Starting with the line containing "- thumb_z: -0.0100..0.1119" and going on through the line containing "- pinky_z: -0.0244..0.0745", return the lines of the data below exactly, and only those.

PROVIDED MATERIAL
──────────────────────────────

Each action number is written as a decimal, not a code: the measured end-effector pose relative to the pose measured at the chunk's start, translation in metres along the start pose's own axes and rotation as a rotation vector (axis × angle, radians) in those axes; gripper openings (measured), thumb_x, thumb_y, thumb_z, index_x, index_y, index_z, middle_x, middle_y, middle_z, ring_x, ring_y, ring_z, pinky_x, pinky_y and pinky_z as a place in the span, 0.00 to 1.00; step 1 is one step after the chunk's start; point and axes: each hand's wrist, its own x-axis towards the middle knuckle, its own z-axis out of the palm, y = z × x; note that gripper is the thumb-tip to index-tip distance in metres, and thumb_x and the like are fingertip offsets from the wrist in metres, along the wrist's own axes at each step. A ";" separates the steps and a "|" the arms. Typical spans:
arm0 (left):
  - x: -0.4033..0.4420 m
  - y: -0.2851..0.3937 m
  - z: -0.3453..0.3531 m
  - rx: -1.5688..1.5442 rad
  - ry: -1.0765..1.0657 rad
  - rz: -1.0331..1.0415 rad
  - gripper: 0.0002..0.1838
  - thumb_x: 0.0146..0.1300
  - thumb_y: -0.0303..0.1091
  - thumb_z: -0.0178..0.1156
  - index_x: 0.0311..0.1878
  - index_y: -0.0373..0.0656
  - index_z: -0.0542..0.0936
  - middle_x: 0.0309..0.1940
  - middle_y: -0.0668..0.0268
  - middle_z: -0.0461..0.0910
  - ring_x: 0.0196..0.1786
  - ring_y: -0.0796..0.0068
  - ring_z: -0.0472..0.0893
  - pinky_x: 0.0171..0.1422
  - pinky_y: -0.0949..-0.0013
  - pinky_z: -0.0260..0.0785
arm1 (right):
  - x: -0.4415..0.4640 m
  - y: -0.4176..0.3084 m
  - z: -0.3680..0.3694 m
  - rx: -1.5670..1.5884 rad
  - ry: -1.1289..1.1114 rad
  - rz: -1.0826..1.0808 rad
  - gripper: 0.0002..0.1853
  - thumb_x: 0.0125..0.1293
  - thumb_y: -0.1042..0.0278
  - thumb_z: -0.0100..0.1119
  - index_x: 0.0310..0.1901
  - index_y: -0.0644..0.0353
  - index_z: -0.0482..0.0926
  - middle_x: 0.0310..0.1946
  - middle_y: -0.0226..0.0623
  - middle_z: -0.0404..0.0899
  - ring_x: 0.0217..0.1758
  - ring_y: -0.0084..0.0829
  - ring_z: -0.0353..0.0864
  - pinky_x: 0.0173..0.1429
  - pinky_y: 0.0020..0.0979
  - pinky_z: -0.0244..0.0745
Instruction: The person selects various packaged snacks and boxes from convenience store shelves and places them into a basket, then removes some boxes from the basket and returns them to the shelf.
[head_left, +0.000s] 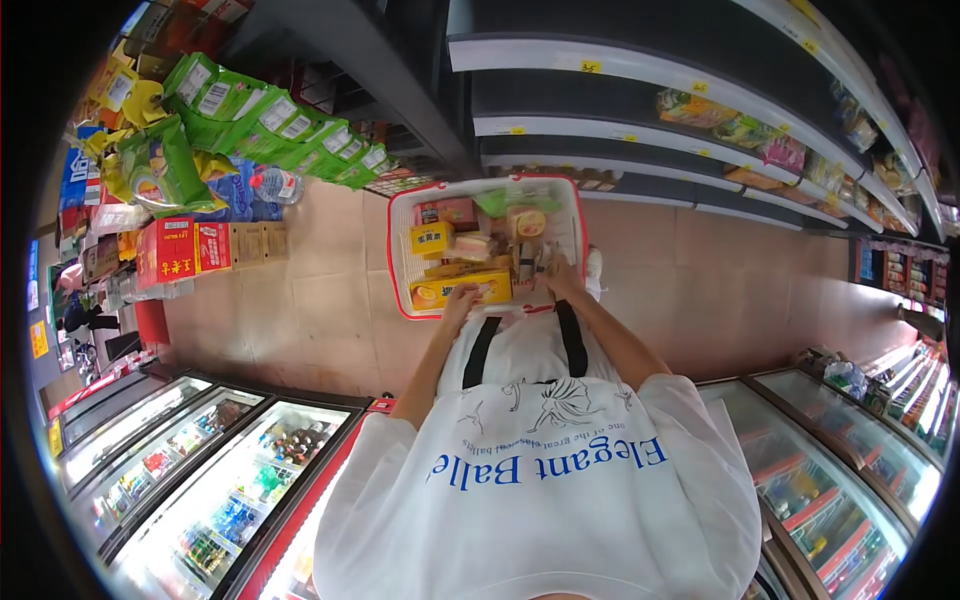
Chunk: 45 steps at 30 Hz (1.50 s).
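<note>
A white shopping basket [398, 240] with a red rim is right in front of my body, full of packaged goods. My left hand [462, 298] is at its near left side, fingers bent over the left end of a yellow box [488, 290] with an orange picture. My right hand [563, 278] reaches in at the near right, its fingers closed around a small item that they mostly hide. Beyond my hands lie a smaller yellow box [432, 238], a red package [458, 212], a round-labelled tub [527, 222] and a wrapped sandwich-like pack [474, 246].
Shelves [640, 72] with price tags and snack packs rise ahead and to the right. Green snack bags [275, 120] hang at the left above red boxes [178, 250] and a water bottle [275, 185]. Glass-topped freezers [235, 480] flank me on both sides. Tiled floor [300, 290] surrounds the basket.
</note>
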 end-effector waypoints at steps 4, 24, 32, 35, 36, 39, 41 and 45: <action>0.004 -0.008 -0.021 0.047 -0.008 -0.081 0.15 0.54 0.36 0.54 0.45 0.42 0.75 0.33 0.68 0.77 0.34 0.82 0.75 0.34 0.81 0.63 | 0.005 0.009 0.014 -0.173 0.156 0.065 0.38 0.47 0.49 0.63 0.57 0.57 0.59 0.40 0.57 0.74 0.47 0.50 0.73 0.49 0.42 0.69; 0.001 0.076 -0.010 -0.400 -0.542 -0.020 0.28 0.60 0.47 0.51 0.61 0.47 0.60 0.54 0.63 0.67 0.57 0.74 0.67 0.56 0.69 0.61 | -0.103 -0.101 -0.127 0.715 -0.278 0.050 0.30 0.54 0.64 0.59 0.59 0.54 0.62 0.47 0.32 0.72 0.47 0.25 0.72 0.46 0.28 0.72; -0.036 0.069 -0.044 -0.344 -0.322 -0.082 0.23 0.55 0.27 0.59 0.54 0.39 0.65 0.45 0.62 0.73 0.45 0.70 0.76 0.48 0.67 0.71 | -0.061 -0.085 -0.060 1.171 -0.591 0.014 0.30 0.56 0.53 0.57 0.59 0.56 0.63 0.43 0.30 0.74 0.48 0.22 0.71 0.44 0.31 0.70; -0.055 0.060 -0.049 -0.491 -0.148 -0.129 0.22 0.54 0.26 0.59 0.52 0.39 0.66 0.44 0.62 0.74 0.42 0.69 0.77 0.46 0.67 0.72 | 0.005 -0.017 -0.014 0.701 -0.067 0.137 0.34 0.52 0.52 0.60 0.58 0.58 0.63 0.41 0.35 0.76 0.47 0.30 0.73 0.45 0.35 0.70; -0.064 0.061 -0.049 -0.554 -0.039 -0.172 0.21 0.55 0.26 0.59 0.52 0.38 0.67 0.44 0.62 0.74 0.42 0.69 0.78 0.46 0.67 0.72 | 0.015 -0.004 -0.002 0.703 -0.067 0.138 0.34 0.52 0.52 0.60 0.58 0.58 0.63 0.41 0.35 0.76 0.47 0.30 0.73 0.45 0.35 0.70; -0.069 0.032 -0.057 -0.682 0.027 -0.108 0.21 0.55 0.27 0.59 0.52 0.39 0.67 0.43 0.61 0.75 0.43 0.68 0.78 0.47 0.66 0.73 | 0.038 0.018 0.038 -0.019 0.191 0.196 0.37 0.48 0.52 0.62 0.58 0.59 0.61 0.42 0.43 0.75 0.46 0.39 0.75 0.45 0.38 0.71; -0.072 0.012 -0.066 -0.711 0.026 -0.160 0.20 0.55 0.28 0.59 0.52 0.39 0.68 0.43 0.61 0.75 0.43 0.68 0.78 0.47 0.66 0.72 | 0.050 0.021 0.068 -0.020 0.171 0.248 0.40 0.43 0.56 0.65 0.59 0.58 0.59 0.42 0.49 0.74 0.46 0.46 0.75 0.46 0.41 0.70; -0.088 0.016 -0.062 -0.691 0.050 -0.153 0.20 0.57 0.31 0.58 0.52 0.39 0.68 0.44 0.61 0.75 0.44 0.68 0.77 0.47 0.66 0.72 | 0.058 0.011 0.076 0.074 0.221 0.400 0.46 0.43 0.65 0.66 0.63 0.56 0.49 0.52 0.55 0.64 0.49 0.56 0.70 0.52 0.44 0.68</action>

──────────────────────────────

SOLUTION TO THE EXERCISE
  - thumb_z: -0.0100..0.1119
  - index_x: 0.0310..0.1901
  - index_y: -0.0644..0.0353
  - index_z: -0.0482..0.0926
  - middle_x: 0.0310..0.1946
  - middle_y: -0.0226..0.0623
  - middle_z: -0.0404..0.0899
  - ring_x: 0.0217..0.1758
  - ring_y: -0.0084..0.0829
  - ring_z: -0.0353..0.0864
  - pinky_x: 0.0173..0.1429
  - pinky_y: 0.0020..0.0979
  - pinky_z: -0.0244..0.0745

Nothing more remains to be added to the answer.